There’s an article in Variety saying that married writing duo Kieran and Michele Mulroney have completed their Justice League script for Warner Bros.
So far, their only other writing credit involves being among the six credited writers on Mirrors, a Kiefer Sutherland horror movie that’s due out this year. And Kieran is the brother of Dermot Mulroney, who, contrary to my occasional confusion, is not the same person as Dylan McDermott. (I’d love to know how that meeting went. “Let’s do a Justice League movie! Get me the kid brother of Dermot Mulroney and, if he’s hitched, get the wife involved, too!”)
The Justice League of America, of course, is the super-team of the DC Comics universe featuring Superman, Batman, Wonder Woman and then a revolving door of other names like Green Lantern, The Flash, Green Arrow, Martian Manhunter, etc.
I’m not sure how I feel about this. I think I’d rather see lots of good movies featuring the individual characters, and if one of them just happens to pop up for a few minutes in another’s movie, even better.
And it’s possible that the movie will never even happen anyway.
The most pressing question is whether Warner Bros. would recast it from the ground up and keep it separate — which I think would be the wise thing to do — or include their current Superman and Batman actors, Brandon Routh and Christian Bale.
But what do Routh and Bale have to say about it?
IESB posted this video interview with Routh in which he says he’d definitely be interested in being in it and working with Christian Bale.
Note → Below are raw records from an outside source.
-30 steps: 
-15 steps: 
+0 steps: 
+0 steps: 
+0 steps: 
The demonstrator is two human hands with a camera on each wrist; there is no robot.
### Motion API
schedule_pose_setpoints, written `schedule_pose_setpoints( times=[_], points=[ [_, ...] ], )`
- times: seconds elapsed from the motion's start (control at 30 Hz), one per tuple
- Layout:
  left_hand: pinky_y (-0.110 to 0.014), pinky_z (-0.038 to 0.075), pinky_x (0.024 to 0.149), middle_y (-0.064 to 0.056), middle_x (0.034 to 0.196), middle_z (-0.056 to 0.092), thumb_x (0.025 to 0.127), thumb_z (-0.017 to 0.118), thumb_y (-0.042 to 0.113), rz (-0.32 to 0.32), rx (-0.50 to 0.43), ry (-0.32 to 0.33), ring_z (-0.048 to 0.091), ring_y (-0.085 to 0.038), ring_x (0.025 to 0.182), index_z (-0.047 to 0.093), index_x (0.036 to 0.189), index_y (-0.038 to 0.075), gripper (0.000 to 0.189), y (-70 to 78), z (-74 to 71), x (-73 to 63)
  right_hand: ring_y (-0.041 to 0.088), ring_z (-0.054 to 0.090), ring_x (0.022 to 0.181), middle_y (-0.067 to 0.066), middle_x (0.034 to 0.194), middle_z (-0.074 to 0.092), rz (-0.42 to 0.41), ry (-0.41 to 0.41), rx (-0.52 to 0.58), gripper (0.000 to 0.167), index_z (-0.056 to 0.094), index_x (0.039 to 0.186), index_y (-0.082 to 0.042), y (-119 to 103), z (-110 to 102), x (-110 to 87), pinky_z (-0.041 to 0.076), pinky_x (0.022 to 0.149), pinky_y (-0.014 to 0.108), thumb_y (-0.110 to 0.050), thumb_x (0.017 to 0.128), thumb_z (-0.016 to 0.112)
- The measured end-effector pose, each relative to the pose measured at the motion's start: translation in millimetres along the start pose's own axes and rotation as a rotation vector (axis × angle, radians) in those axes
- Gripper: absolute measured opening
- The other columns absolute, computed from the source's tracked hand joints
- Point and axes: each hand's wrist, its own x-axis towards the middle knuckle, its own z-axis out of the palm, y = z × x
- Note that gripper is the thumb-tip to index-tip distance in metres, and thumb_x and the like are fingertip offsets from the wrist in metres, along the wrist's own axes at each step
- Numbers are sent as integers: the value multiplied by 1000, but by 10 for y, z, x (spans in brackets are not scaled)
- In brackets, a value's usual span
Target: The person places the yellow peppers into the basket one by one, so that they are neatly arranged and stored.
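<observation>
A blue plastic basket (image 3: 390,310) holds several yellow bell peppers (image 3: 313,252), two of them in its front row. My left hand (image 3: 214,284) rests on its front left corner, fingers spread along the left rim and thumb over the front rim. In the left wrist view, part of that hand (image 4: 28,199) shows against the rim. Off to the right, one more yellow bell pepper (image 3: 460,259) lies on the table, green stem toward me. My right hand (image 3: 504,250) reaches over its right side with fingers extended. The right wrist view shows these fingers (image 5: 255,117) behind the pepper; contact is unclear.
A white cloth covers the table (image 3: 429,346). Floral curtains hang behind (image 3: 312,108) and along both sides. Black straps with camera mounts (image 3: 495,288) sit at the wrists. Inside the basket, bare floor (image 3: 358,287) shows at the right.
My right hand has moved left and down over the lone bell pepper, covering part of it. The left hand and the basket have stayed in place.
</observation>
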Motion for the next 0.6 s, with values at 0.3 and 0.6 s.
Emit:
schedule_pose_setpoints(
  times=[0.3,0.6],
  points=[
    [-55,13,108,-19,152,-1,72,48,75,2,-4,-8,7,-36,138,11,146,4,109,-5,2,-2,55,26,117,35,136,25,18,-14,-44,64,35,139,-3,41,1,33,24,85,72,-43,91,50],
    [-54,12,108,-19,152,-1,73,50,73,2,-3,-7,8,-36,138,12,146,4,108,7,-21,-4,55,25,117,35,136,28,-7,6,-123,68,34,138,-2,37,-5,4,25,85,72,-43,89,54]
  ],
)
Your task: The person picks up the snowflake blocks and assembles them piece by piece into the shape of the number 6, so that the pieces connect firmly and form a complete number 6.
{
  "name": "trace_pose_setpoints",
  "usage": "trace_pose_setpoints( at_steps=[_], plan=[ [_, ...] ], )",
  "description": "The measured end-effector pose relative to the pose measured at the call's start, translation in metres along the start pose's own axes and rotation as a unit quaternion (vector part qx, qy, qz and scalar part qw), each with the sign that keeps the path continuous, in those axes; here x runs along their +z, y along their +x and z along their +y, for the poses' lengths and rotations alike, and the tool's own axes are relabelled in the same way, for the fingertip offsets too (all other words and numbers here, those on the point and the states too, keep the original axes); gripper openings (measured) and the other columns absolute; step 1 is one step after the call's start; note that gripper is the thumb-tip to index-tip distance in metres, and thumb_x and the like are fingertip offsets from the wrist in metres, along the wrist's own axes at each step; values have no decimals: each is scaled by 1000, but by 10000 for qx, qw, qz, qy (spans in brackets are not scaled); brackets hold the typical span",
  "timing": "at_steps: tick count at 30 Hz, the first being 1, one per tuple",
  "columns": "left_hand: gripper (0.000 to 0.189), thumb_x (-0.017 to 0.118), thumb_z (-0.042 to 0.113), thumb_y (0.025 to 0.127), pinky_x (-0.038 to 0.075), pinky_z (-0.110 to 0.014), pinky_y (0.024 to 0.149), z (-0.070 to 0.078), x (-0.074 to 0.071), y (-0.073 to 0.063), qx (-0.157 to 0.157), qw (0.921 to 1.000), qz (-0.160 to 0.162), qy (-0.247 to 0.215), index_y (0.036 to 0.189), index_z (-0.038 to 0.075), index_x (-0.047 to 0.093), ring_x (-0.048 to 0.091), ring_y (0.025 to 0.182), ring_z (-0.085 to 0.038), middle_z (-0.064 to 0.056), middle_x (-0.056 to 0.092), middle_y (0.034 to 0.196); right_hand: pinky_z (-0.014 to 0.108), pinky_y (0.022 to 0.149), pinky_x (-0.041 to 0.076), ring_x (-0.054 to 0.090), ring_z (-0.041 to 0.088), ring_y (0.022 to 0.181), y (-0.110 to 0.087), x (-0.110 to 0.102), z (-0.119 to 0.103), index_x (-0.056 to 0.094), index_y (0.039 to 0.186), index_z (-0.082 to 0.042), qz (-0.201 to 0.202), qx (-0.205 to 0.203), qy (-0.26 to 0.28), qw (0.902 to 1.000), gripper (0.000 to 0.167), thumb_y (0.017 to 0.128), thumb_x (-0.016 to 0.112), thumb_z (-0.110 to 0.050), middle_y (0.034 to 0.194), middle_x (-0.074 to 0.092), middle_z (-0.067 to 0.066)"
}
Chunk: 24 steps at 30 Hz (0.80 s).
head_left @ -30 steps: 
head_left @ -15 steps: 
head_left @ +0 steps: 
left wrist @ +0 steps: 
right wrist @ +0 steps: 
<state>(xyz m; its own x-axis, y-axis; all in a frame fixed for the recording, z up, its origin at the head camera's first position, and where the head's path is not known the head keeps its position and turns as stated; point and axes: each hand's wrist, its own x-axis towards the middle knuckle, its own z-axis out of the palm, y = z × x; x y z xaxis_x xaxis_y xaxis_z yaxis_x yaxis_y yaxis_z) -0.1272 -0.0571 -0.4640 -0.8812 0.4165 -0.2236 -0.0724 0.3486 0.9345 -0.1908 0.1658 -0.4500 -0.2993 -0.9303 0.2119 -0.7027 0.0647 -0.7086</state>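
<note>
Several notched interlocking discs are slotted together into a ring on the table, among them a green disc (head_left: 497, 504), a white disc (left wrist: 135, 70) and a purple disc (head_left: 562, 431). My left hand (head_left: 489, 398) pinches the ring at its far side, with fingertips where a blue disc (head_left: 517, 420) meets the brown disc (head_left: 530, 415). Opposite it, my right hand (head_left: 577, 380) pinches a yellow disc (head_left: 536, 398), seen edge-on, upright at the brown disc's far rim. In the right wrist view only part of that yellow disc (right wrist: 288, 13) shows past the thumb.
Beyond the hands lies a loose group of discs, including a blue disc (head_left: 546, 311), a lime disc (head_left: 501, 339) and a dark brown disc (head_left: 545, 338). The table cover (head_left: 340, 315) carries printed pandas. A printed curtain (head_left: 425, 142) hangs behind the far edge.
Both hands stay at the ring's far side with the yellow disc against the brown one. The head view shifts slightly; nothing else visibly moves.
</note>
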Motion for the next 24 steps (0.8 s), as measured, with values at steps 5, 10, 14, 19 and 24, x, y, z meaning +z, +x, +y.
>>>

Bale’s answer, when asked by IGN, was a bit more ambiguous: “It’s like I was saying to Chris [Nolan] — I’ll probably be doing this in dinner theater somewhere in my 50s, so I won’t knock it. Because who knows where I’ll end up?”
If Justice League actually happens, I think they should keep these guys out of it. I wouldn’t want a Justice League movie interrupting the good thing Bale and Christopher Nolan are doing with Batman, and I don’t want the Superman from Superman Returns ever to appear on film again. (You can read some reasons why right here.)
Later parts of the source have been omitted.